On comprend dès lors que la mindfulness puisse comporter des passages déplaisants – même en dehors des très rares cas où des pratiquants psychiquement fragiles, ou très acharnés, traversent des épisodes où ils décompensent. Essentiellement thérapeutique, la démarche se distingue radicalement de la quête d’un ticket hypothétique pour le nirvana… «La méditation de pleine conscience, ce n’est pas planer, se faire un pétard, être un peu dans les nuages, rechercher des états altérés de conscience. C’est l’opposé: être encore plus conscient que d’habitude», insiste Guido Bondolfi. Paradoxe: «La seule intention que vous avez est de vous ouvrir et de vous connecter avec votre état actuel – qui parfois consiste à être de mauvaise humeur, à ressentir des douleurs ou à avoir envie d’envoyer le monde entier sur les roses. Ce n’est pas comme dans une séance de relaxation, où votre objectif est de créer un état de détente psycho-physique. Dans la mindfulness, il n’y a pas un objectif spécifique ou un lieu rêvé où aller: il s’agit d’accueillir avec bienveillance nos états internes, tels qu’ils sont.»

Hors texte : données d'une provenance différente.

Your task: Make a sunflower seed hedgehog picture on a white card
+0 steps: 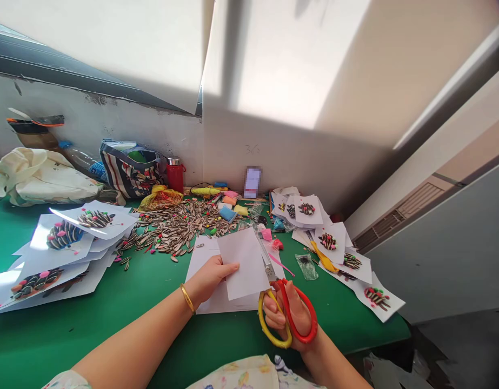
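My left hand (212, 276), with a gold bangle at the wrist, pinches a white sheet of paper (246, 259) by its left side, thumb on top. My right hand (287, 310) grips scissors (308, 319) with one red and one yellow handle loop. The scissor blades lie along the right edge of the held sheet; whether they are cutting into it I cannot tell. Beneath, more white paper (198, 270) lies flat on the green table (160, 335).
Sunflower seeds (180, 224) heap behind the paper, near colored clay packets (227, 213). Cards with seed hedgehogs pile up left (65, 237) and right (328, 237). Along the wall stand a red bottle (175, 175), a striped bag (130, 167) and a phone (253, 182).
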`<move>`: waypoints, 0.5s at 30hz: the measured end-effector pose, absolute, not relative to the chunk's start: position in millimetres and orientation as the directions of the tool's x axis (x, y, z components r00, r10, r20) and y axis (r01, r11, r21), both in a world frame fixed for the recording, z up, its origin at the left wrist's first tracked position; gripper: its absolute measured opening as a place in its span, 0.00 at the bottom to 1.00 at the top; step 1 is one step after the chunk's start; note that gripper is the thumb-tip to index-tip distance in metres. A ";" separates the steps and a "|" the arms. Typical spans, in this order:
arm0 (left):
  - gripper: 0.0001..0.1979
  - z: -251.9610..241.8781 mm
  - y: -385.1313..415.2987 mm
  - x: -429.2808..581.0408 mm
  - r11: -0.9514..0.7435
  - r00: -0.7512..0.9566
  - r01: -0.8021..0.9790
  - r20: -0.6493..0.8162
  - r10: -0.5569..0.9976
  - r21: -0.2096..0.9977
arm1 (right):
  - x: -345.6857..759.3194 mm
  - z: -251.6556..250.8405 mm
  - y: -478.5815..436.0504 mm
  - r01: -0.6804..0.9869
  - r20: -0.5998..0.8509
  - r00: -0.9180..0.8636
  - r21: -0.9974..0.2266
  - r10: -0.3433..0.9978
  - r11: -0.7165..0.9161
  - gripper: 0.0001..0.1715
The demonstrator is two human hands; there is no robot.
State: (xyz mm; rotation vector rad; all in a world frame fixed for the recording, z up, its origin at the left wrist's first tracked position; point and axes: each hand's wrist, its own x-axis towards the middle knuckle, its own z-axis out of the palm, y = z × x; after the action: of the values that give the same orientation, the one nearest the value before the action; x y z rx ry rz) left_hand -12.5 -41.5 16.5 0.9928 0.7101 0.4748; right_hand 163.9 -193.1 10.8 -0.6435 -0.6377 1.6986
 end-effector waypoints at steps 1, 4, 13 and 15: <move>0.27 16.3 -41.3 -12.5 0.475 0.682 -0.041 -0.322 0.656 0.879 | 164.0 10.6 -193.5 -0.675 -0.088 -0.200 -0.709 0.976 -0.202 0.37; 0.27 15.7 -40.5 -12.6 0.469 0.681 -0.028 -0.326 0.655 0.883 | 164.3 11.6 -194.7 -0.690 -0.079 -0.181 -0.700 0.980 -0.184 0.35; 0.26 19.7 -43.2 -11.3 0.459 0.690 -0.005 -0.330 0.645 0.888 | 166.8 19.9 -195.9 -0.717 -0.092 -0.146 -0.677 0.985 -0.169 0.32; 0.26 19.3 -43.5 -11.3 0.458 0.691 0.002 -0.332 0.642 0.889 | 165.6 20.7 -195.1 -0.727 -0.086 -0.153 -0.665 0.984 -0.171 0.31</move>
State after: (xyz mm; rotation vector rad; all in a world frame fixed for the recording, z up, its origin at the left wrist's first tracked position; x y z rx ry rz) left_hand -11.3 -43.5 19.3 1.0329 0.7245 0.4396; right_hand 165.6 -195.1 20.7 -0.6110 -0.5690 1.6693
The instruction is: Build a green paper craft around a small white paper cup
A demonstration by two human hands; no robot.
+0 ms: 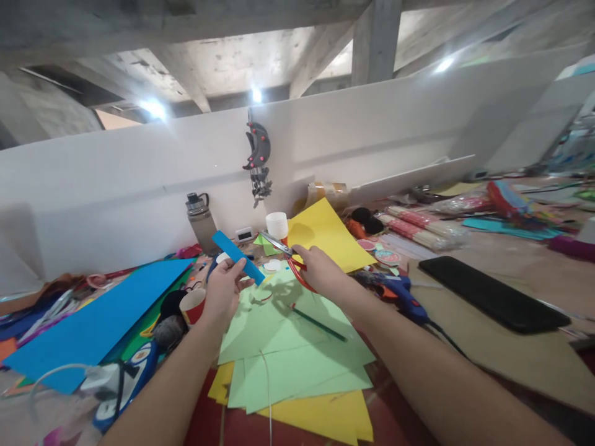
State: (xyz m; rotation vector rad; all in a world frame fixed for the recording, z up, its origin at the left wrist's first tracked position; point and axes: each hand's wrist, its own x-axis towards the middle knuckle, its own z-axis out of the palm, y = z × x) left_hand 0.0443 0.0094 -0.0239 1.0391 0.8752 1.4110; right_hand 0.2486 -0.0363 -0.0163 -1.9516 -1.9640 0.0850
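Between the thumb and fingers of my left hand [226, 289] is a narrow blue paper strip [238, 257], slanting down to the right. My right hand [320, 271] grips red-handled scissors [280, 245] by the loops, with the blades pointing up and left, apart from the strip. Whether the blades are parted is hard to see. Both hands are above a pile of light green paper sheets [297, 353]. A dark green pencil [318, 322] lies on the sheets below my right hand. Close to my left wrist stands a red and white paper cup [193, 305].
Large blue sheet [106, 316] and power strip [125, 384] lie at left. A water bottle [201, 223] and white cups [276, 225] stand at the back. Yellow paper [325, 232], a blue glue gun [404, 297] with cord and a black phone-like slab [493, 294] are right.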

Alors, faut-il en avoir peur? La popularité de la «pleine conscience» et l’explosion de la demande, notamment aux Etats-Unis, ont conduit à quelques dérives, avec des instructeurs formés trop vite par des cabinets privés peu scrupuleux. Quelques éléments de certification peuvent aider le public à s’orienter (lire l’encadré ci-dessous). Il faut aussi, ajoute Guido Bondolfi, «un peu de jugeote» pour déconseiller la pratique à des personnes atteintes de troubles psychiques graves. Et si l’on appartient au petit nombre qui frôle le grand vide, on se rassure en se disant que les anciens textes bouddhistes l’avaient déjà prévu. Cela s’appelle «tomber dans le Puits du Néant».